**Available data:**
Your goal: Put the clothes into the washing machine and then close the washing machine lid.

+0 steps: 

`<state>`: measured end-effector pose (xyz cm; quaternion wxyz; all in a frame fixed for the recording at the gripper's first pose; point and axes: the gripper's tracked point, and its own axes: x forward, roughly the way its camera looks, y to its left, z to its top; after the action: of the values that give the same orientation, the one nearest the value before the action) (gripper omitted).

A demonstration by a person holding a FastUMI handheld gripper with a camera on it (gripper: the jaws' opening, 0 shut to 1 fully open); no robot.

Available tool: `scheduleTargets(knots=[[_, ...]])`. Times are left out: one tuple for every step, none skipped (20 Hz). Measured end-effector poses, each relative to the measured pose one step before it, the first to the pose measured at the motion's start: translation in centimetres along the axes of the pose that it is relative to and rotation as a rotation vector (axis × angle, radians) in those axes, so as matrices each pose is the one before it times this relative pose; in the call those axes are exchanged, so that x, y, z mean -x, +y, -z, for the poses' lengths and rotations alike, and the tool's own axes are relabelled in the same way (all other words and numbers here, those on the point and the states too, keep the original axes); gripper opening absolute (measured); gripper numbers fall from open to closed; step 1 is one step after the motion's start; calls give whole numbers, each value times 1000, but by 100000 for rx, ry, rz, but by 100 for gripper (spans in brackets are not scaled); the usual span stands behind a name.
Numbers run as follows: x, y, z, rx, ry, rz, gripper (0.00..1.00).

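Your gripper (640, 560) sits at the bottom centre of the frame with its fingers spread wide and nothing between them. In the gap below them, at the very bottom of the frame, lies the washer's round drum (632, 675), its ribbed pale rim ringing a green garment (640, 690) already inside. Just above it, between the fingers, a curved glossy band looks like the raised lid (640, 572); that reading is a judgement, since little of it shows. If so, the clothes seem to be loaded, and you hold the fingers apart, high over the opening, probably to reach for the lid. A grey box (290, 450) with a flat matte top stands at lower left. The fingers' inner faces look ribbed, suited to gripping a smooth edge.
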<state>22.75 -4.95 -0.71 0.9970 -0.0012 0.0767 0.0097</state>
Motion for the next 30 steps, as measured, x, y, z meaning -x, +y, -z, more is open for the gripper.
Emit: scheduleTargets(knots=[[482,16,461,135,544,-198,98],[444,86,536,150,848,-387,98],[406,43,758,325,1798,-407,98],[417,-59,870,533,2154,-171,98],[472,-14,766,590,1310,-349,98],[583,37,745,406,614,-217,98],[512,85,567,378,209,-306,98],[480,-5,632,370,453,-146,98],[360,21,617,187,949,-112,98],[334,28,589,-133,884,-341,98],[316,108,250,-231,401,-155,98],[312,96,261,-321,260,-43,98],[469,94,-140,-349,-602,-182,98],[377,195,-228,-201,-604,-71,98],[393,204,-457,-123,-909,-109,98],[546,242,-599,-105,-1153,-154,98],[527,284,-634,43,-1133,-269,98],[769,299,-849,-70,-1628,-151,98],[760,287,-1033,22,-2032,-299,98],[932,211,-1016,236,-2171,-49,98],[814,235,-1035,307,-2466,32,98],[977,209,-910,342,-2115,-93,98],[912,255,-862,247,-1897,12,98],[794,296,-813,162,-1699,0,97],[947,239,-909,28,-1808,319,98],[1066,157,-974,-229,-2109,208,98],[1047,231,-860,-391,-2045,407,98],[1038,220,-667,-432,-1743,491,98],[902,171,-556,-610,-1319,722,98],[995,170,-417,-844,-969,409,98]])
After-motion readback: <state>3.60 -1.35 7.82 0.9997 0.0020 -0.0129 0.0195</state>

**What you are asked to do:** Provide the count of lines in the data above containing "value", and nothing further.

**Worked solution:** 2